This March, the Museum is celebrating National Reading Month with Read Across America! All month long, you can look forward to several literacy-based programs, as well as book suggestions from staff.
Read Across America is a program headed by the NEA (National Education Association). It is a voluntary association made up of teachers, administrators, and other educators associated with elementary and secondary schools, colleges, and universities. The NEA is the world’s largest professional organization with over 3 million union members.
Here are some suggestions to make reading an enjoyable time for you and your child.
- Read Together Every Day. Building a reading routine is great for establishing habits. This can be reading the news at breakfast, or cuddling up for a bedtime book at night.
- Visit the Library. Local Libraries offer so much! Books, story times, programs, and lots of other resources.
- Talk and Build Vocabulary. Talking with your child is the best way for them to learn about the world around them and express themselves.
- Model Reading. Kids want to do what the grownups do. Make sure your kids get to see you reading and hear you talk about it.
- Point out print. Read and talk about the words you see in the world around you. There’s lots to read—signs, recipes, cereal boxes, instruction manuals, bus schedules, news, maps, and menus.
- Create a reading-rich home. The Children’s Museum at Saratoga partners with The Red Bookshelf to help free books find their way into children’s hands. Provide a special shelf or basket for kids to keep their own books and one for library books. Make sure there are quiet, comfortable places to read.
- Encourage your child’s reading. Praise the efforts of a soon-to-be or beginning reader. Make sure schedules of older readers include time for reading for pleasure.
- Keep books handy. Stash books in your bag to read aloud when you travel or have to wait at restaurants or for appointments. Or keep eBooks on your phone.
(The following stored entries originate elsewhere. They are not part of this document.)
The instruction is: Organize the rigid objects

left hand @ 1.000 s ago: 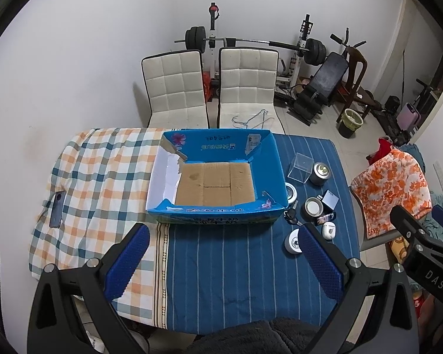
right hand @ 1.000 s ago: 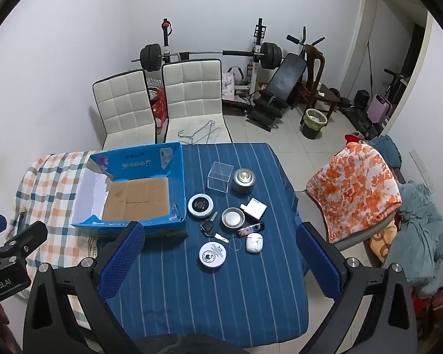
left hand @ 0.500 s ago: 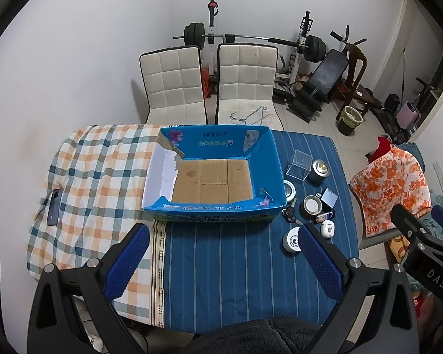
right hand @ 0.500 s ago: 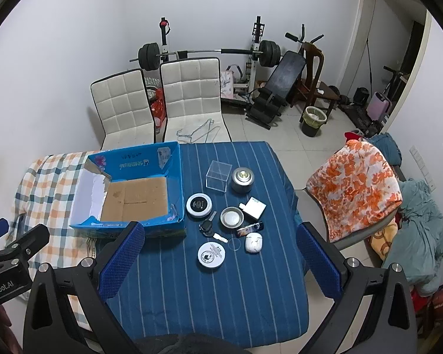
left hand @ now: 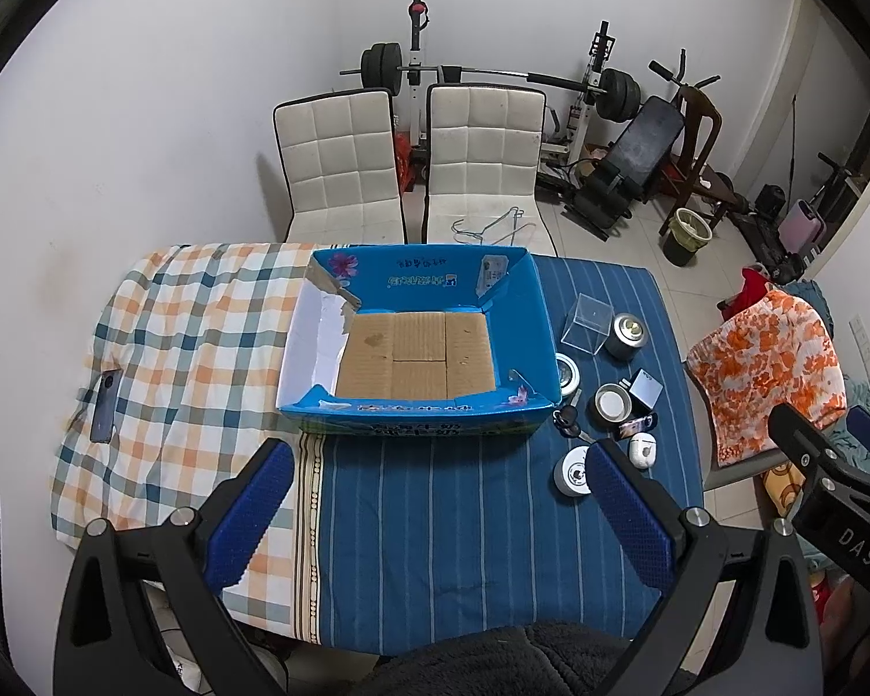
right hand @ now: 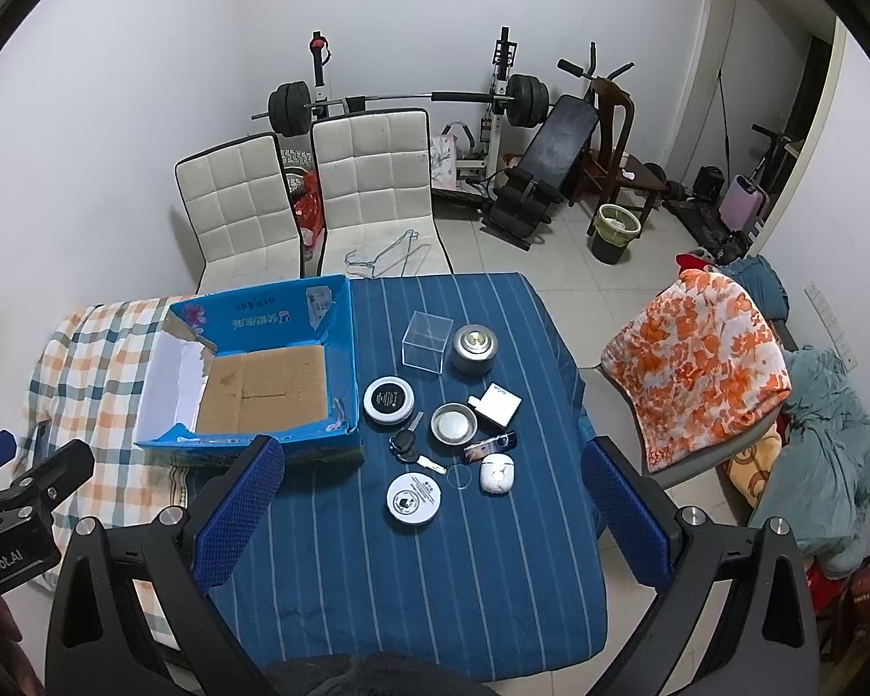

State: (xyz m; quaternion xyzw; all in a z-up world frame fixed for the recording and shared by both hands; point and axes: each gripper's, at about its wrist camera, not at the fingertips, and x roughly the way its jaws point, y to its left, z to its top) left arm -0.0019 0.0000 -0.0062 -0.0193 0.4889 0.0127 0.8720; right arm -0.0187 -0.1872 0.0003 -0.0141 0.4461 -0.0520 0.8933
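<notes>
Two cloths (right hand: 435, 551) over table, gym gear (right hand: 406, 98) behind.

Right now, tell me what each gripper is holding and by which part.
Nothing is held. The left gripper and the right gripper both hang open above the blue striped cloth, nothing between their fingers. The blue box holds no items.

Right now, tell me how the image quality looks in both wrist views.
Left wrist view: strong fisheye bend, black corners, even indoor light, box sharp, chairs throw a soft shadow on the wall. Right wrist view: same bend and dark rim, small items sharp, clear cube shows faint glare.
</notes>
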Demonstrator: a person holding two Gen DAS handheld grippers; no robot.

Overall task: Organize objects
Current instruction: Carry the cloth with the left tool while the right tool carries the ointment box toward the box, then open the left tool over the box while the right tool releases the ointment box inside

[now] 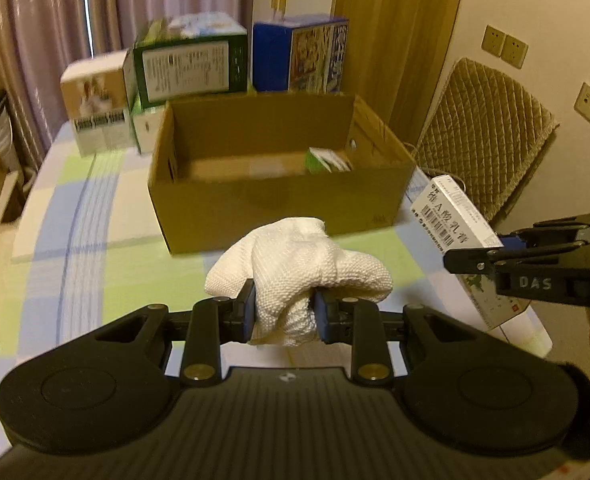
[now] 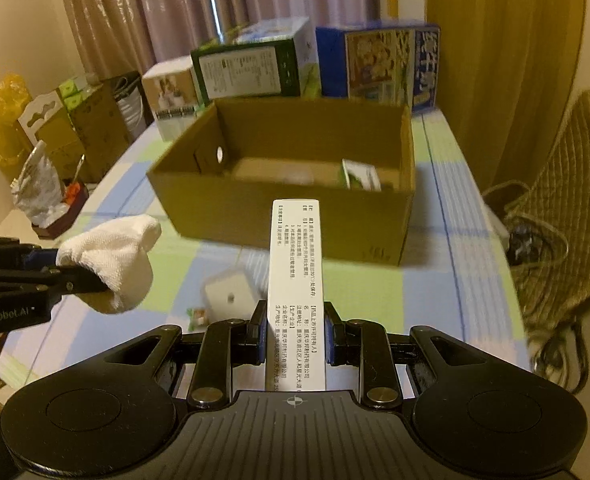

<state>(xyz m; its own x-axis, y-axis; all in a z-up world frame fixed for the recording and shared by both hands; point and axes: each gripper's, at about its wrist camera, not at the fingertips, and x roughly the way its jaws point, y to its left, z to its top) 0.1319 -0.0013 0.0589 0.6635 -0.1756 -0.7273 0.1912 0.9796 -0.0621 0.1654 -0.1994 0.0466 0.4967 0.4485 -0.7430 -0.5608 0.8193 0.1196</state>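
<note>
Left wrist: left gripper (image 1: 283, 312) clamps white cloth (image 1: 299, 268) above table, near cardboard box (image 1: 279, 204) front wall. Right wrist: right gripper (image 2: 294, 330) pinches medicine carton (image 2: 297, 280). Step: carry. Next, prob. lift both over rim, then release inside.

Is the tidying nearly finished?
Not yet. One small green packet already lies in the cardboard box. The left gripper holds a white cloth, the right gripper a white carton. A small white block waits on the table.
</note>
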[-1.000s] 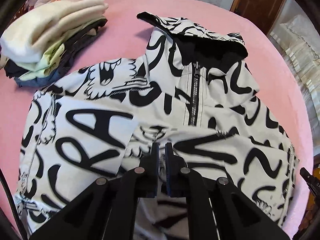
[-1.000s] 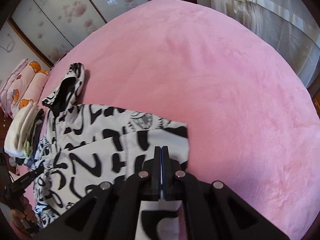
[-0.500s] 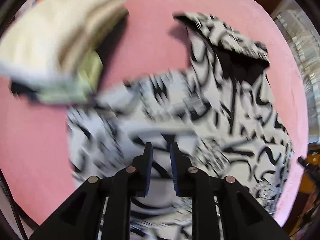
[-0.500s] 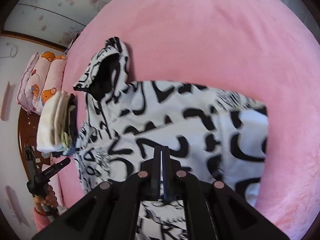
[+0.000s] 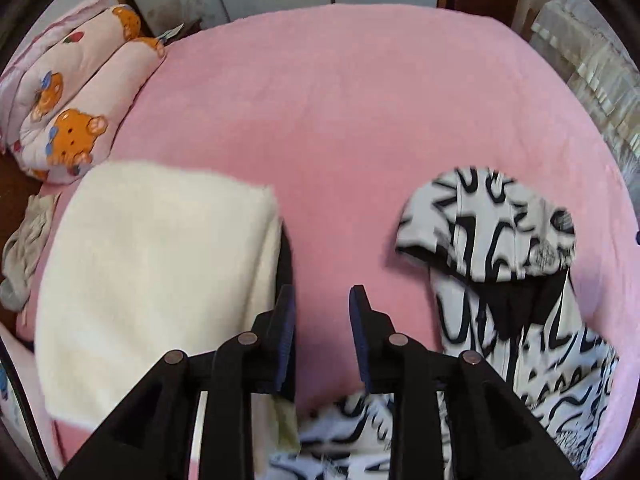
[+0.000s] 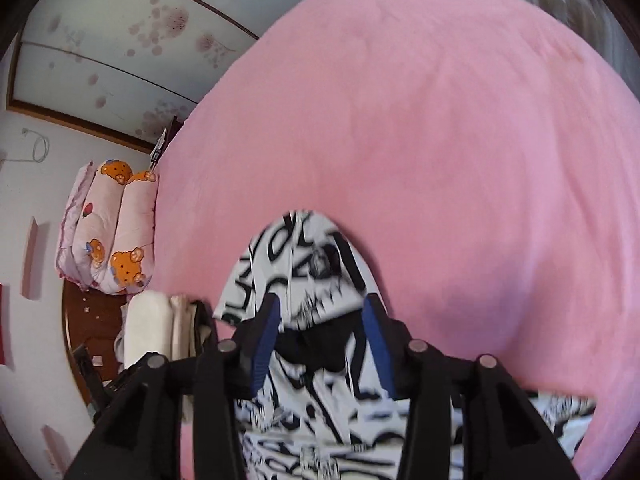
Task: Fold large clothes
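Closest in, the left gripper (image 5: 322, 300) has its jaws parted and opening wider, nothing between the blue pads, just pink bed cover showing through the gap. Right gripper (image 6: 322, 308) is the same deal: jaws opening, spread fairly wide, not pinching anything. The hood of the black-and-white graffiti hoodie (image 6: 304, 360) shows through the gap below it, but the pads don't look like they're pressing on the fabric.

The hoodie lies flat on the pink bed (image 6: 400, 120), with its hood end pointing toward the far side. From the left wrist view it sits off to the right (image 5: 504, 280), hood with the black lining visible, and a bit of its print also peeks out under the gripper at the bottom edge. It's a bit motion-blurred, so I can't read the folds.

Just left of the left gripper there's a stack of folded clothes (image 5: 156, 272) with a cream fleecy one on top and darker layers underneath.

Further back, at the bed's left edge, there's a pink bear-print pillow (image 5: 76, 116), and behind that floral sliding panels (image 6: 120, 40)
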The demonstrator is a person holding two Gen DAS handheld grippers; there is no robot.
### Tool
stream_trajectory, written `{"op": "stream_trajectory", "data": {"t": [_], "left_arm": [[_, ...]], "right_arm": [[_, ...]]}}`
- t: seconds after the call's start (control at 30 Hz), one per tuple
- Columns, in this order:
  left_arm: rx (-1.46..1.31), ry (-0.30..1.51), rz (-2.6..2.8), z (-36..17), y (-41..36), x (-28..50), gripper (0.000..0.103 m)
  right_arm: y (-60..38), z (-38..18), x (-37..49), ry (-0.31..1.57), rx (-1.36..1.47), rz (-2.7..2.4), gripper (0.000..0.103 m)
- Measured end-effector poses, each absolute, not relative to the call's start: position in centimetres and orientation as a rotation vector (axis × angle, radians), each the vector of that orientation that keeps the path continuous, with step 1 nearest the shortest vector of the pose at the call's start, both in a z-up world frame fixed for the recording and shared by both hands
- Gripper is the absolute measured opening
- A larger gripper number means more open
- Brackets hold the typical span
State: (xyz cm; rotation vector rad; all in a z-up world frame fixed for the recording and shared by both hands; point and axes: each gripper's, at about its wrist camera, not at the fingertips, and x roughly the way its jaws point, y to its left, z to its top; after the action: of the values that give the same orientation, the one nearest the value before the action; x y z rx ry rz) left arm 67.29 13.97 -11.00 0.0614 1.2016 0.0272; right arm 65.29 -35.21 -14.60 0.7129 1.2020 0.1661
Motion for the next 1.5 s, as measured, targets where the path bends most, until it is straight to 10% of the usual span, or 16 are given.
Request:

- Start reading traditions. Beyond bedtime stories, consider a special birthday book, holiday favorites, or a regular family read aloud at night.
- Let kids choose books. Offer titles that explore your child’s interests, expand horizons, and offer exposure to different writing. Show them there are books where they can see themselves and books where they can see the worlds of others.
- Make everyone comfortable. Find a spot to read together where you are both comfortable. Sometimes kids have to move around to be comfortable.
- Be an active reader. Use expressive voices for characters, make sound effects, and point things out in the text and illustrations when you read aloud.
- Discuss what you read. Give your child enough time to absorb the story and look at the pictures as you read. Think aloud about what you are reading and looking at and encourage your child to do the same.
- Ask questions when you read. Ask your child to guess what comes next. Ask open-ended questions that help them relate to characters or events in the book. Let your child get involved and ask questions too–interruptions are okay!
- Encourage re-reading. Repetition helps kids learn. Re-reading favorite books and poems helps kids make meaningful connections between themselves and books.
- Connect reading and writing. Write your own reading material, like a story about your life, a story featuring your kids, or a story kids make up.
- Make reading an experience. Link life experiences with books, like a trip to the zoo and books about animals, or planting a garden and reading The Ugly Vegetables by Grace Lin.
- Have fun. Your idea of fun may differ from your child’s, so appreciate your child’s special joy for learning new things. Try different approaches, such as having them read to you or acting out a favorite story. Even something as simple as a story time outside can make reading together livelier and more memorable for you and your child.
By investing time into building your child’s literacy skills, you are setting them up to potentially do better in school, and in life! Every storybook, funny comic, or even grocery store receipts read with you can help them learn and grow.